About this exercise | With the pictures omitted, please transcribe exactly the lines beginning at the one that contains "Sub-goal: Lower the" and ending with the last line of the records below.

++++ Record set

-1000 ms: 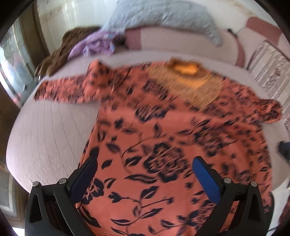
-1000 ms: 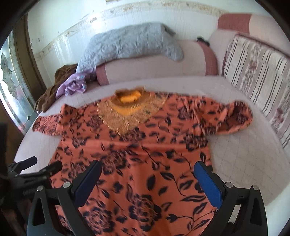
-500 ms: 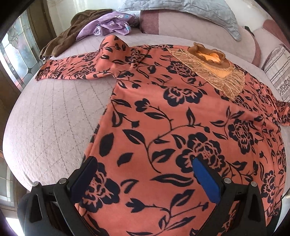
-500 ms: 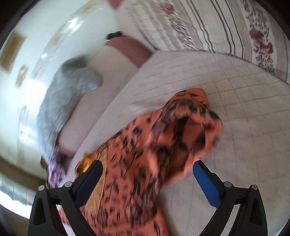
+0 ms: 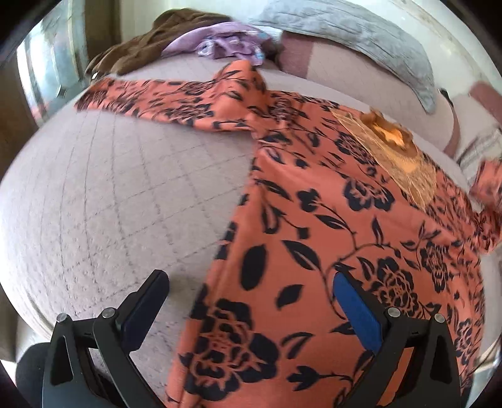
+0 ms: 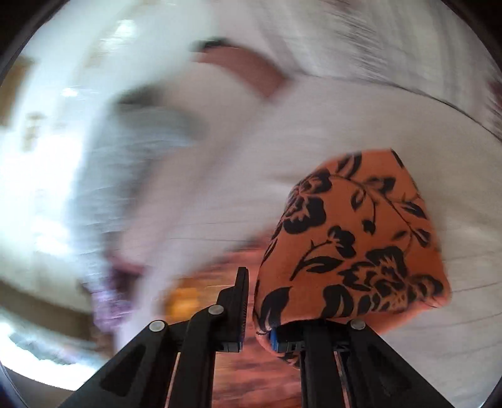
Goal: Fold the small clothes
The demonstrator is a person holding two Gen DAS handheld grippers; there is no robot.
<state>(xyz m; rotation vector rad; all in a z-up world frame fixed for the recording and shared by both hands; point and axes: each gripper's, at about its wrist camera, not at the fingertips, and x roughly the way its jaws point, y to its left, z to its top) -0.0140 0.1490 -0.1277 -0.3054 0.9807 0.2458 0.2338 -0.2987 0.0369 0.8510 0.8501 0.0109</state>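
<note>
R jaws pinching floral sleeve (image 6: 354, 238), L gripper (image 5: 251, 314) wide, quilted bed (image 5: 125, 194)

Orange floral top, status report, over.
Left gripper open over the hem. Right gripper shut on the sleeve. Orange floral top spread flat, unfolded. Nothing blocking.

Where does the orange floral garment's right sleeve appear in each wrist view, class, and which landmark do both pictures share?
Left wrist view: the right sleeve is at the far right edge, lifted off the quilted bed cover.
Right wrist view: the sleeve fills the lower right, draped over the right gripper, whose jaws are nearly closed on it.
Shared landmark: the grey quilt, blurred at.
</note>
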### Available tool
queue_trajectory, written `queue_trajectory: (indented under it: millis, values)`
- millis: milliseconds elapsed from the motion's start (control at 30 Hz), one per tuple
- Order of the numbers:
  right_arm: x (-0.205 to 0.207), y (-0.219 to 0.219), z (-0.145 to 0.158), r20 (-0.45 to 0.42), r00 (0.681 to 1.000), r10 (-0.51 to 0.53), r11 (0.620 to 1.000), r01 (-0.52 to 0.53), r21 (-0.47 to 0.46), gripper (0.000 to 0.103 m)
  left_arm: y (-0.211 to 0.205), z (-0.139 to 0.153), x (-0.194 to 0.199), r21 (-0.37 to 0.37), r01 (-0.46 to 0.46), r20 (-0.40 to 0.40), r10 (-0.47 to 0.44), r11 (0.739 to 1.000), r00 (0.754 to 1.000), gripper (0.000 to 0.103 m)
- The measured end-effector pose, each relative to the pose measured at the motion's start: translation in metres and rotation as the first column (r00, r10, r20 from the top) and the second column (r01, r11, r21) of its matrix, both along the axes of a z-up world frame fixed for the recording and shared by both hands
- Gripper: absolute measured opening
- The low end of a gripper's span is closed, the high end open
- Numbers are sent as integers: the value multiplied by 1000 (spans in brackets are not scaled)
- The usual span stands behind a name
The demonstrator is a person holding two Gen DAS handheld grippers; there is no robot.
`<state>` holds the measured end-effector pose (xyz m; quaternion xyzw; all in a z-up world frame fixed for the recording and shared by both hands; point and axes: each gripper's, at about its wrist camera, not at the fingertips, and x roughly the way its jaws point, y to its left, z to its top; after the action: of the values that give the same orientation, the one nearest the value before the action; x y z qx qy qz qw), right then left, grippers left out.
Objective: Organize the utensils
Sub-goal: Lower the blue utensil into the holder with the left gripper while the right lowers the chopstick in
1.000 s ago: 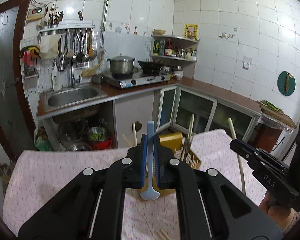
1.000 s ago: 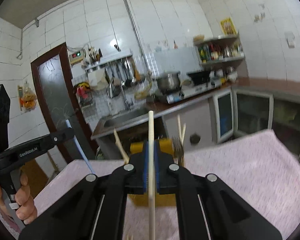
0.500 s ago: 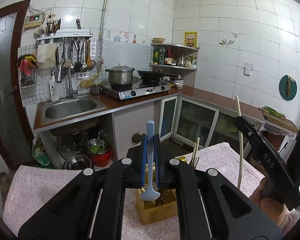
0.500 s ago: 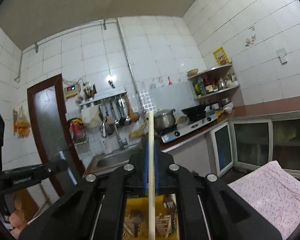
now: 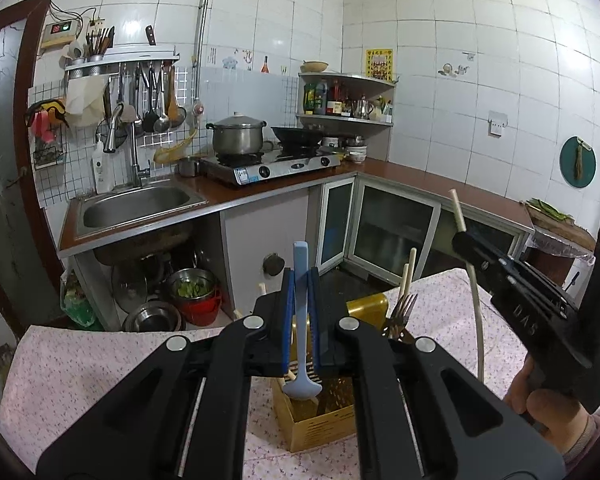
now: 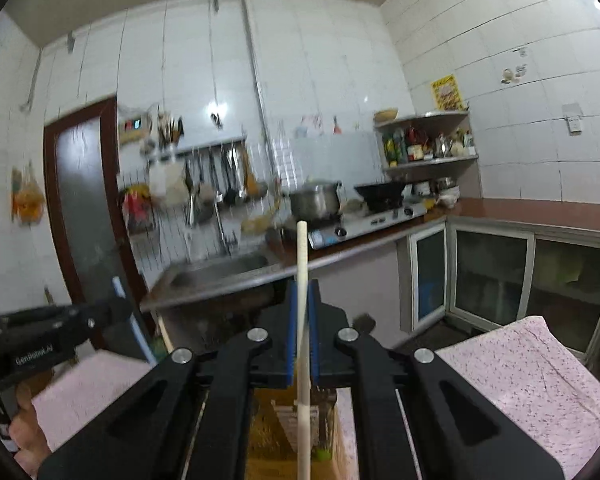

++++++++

Response to the exercise |
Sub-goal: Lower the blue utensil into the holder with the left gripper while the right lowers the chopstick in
1.000 s ago: 
1.000 s ago: 
0.500 s ago: 
0.500 s ago: 
now: 
now: 

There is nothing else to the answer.